**Data extract**
+ + + + + + +
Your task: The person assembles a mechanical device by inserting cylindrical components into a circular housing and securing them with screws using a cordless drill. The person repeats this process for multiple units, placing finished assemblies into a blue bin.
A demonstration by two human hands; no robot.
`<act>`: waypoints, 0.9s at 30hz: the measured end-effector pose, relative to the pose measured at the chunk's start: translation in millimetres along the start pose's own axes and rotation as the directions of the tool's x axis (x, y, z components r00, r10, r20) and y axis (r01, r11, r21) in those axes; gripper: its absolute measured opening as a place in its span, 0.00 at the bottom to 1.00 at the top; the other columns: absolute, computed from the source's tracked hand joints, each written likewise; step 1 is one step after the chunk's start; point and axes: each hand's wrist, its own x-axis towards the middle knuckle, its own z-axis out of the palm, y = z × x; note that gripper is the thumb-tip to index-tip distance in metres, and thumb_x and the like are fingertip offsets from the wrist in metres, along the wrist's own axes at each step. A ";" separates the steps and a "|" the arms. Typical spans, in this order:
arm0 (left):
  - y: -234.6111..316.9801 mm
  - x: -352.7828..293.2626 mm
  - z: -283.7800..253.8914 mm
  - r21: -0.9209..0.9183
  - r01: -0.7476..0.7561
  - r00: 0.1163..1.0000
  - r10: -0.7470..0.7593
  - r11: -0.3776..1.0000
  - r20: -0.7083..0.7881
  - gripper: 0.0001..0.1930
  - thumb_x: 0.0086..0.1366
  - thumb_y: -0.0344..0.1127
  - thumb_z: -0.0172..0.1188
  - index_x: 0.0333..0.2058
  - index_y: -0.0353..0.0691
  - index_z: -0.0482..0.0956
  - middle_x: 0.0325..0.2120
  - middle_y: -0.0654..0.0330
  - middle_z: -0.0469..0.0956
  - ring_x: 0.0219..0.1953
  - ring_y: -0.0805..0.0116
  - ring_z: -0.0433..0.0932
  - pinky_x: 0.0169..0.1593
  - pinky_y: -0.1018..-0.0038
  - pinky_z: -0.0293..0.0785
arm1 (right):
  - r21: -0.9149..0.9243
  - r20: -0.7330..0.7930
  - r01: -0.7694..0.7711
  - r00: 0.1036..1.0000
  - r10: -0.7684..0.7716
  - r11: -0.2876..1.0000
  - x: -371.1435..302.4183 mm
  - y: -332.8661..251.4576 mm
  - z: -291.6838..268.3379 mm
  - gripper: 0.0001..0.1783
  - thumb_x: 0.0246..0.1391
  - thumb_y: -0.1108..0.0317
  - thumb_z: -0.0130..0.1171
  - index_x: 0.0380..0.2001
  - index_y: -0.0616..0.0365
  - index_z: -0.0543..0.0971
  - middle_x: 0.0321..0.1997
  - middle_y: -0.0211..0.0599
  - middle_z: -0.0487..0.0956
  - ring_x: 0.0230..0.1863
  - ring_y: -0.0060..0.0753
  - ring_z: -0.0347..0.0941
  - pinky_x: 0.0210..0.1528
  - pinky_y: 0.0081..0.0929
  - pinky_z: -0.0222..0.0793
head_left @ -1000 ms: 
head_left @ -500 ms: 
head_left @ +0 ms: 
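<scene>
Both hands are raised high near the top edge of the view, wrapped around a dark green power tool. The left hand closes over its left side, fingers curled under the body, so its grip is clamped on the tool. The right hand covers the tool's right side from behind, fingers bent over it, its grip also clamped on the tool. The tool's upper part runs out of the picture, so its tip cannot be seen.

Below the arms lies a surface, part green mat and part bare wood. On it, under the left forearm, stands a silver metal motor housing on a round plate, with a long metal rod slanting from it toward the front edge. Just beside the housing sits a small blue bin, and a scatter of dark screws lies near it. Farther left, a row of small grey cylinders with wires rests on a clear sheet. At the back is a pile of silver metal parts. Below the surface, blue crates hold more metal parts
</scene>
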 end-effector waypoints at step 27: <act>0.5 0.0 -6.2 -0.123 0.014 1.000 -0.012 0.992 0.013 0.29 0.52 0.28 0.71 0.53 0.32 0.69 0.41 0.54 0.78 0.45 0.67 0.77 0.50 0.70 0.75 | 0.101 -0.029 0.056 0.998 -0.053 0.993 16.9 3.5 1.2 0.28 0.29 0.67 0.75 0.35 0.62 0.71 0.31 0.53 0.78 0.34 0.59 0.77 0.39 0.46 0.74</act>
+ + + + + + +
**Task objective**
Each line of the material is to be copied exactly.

**Solution**
Your task: The person assembles a mechanical device by inserting cylindrical components into a circular housing and securing them with screws using a cordless drill. The person repeats this process for multiple units, placing finished assemblies into a blue bin.
A demonstration by two human hands; no robot.
`<act>`: waypoints, 0.9s at 30hz: the measured end-effector pose, relative to the pose measured at the chunk's start: translation in millimetres along the start pose's own axes and rotation as the directions of the tool's x axis (x, y, z components r00, r10, r20) and y axis (r01, r11, r21) in those axes; gripper: its absolute measured opening as a place in its span, 0.00 at the bottom to 1.00 at the top; the other columns: absolute, computed from the source's tracked hand joints, each written likewise; step 1 is one step after the chunk's start; point and axes: each hand's wrist, its own x-axis towards the middle knuckle, its own z-axis out of the palm, y = z × x; note that gripper is the thumb-tip to index-tip distance in metres, and thumb_x and the like are fingertip offsets from the wrist in metres, along the wrist's own axes at each step. A ";" separates the steps and a "|" the arms. Typical spans, in this order:
arm0 (left):
  - y: -234.6111..316.9801 mm
  - x: -352.7828..293.2626 mm
  - z: -283.7800..253.8914 mm
  - r21: -0.9209..0.9183
  - r01: -0.7476..0.7561
  - r00: 0.1163..1.0000
  - r10: -0.7470..0.7593
  - r11: -0.3776..1.0000
  - r20: -0.7083..0.7881
  - gripper: 0.0001..0.1930
  - thumb_x: 0.0086..0.1366
  - thumb_y: -0.0344..0.1127
  - thumb_z: -0.0172..0.1188
  - index_x: 0.0333..0.2058
  - index_y: -0.0353..0.0691
  - index_z: -0.0482..0.0956
  - middle_x: 0.0325..0.2120
  - middle_y: -0.0654..0.0330
  - middle_z: -0.0469..0.0956
  - ring_x: 0.0219..0.1953
  - ring_y: -0.0805..0.0116
  - ring_z: -0.0433..0.0932
  - pinky_x: 0.0169..0.1593
  - pinky_y: -0.1018..-0.0038
  - pinky_z: -0.0293..0.0785
arm1 (right):
  - r21: -0.9149..0.9243
  - r20: -0.7330..0.7930
  - r01: -0.7694..0.7711
  - r00: 0.1036..1.0000
  - r10: -0.7684..0.7716
  - r11: -0.2876..1.0000
  - x: -371.1435..302.4183 mm
  - y: -332.8661..251.4576 mm
  - z: -291.6838..268.3379 mm
  - gripper: 0.0001..0.1783
  - thumb_x: 0.0246..0.1391
  - thumb_y: -0.1108..0.0317
  - thumb_z: -0.0130..0.1171
  - index_x: 0.0380..0.2001
  - index_y: -0.0616..0.0365
  - index_z: -0.0543..0.0971
  - middle_x: 0.0321..0.1997
  - middle_y: -0.0211..0.0599
  - middle_z: -0.0487..0.0956
  - ring_x: 0.0230..0.1863
  - ring_y: -0.0060..0.0753
  - ring_z: -0.0347..0.0941
  - pinky_x: 0.0210..0.1528
  - pinky_y: 0.0081..0.0929
  - pinky_z: -0.0222..0.0793
head_left @ -1000 ms: 
head_left @ -500 ms: 
head_left @ +0 ms: 
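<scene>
Both hands are raised high near the top edge of the view, wrapped around a dark green power tool. The left hand closes over its left side, fingers curled under the body, so its grip is clamped on the tool. The right hand covers the tool's right side from behind, fingers bent over it, its grip also clamped on the tool. The tool's upper part runs out of the picture, so its tip cannot be seen.

Below the arms lies a surface, part green mat and part bare wood. On it, under the left forearm, stands a silver metal motor housing on a round plate, with a long metal rod slanting from it toward the front edge. Just beside the housing sits a small blue bin, and a scatter of dark screws lies near it. Farther left, a row of small grey cylinders with wires rests on a clear sheet. At the back is a pile of silver metal parts. Below the surface, blue crates hold more metal parts
</scene>
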 end-effector waypoints at step 27: <act>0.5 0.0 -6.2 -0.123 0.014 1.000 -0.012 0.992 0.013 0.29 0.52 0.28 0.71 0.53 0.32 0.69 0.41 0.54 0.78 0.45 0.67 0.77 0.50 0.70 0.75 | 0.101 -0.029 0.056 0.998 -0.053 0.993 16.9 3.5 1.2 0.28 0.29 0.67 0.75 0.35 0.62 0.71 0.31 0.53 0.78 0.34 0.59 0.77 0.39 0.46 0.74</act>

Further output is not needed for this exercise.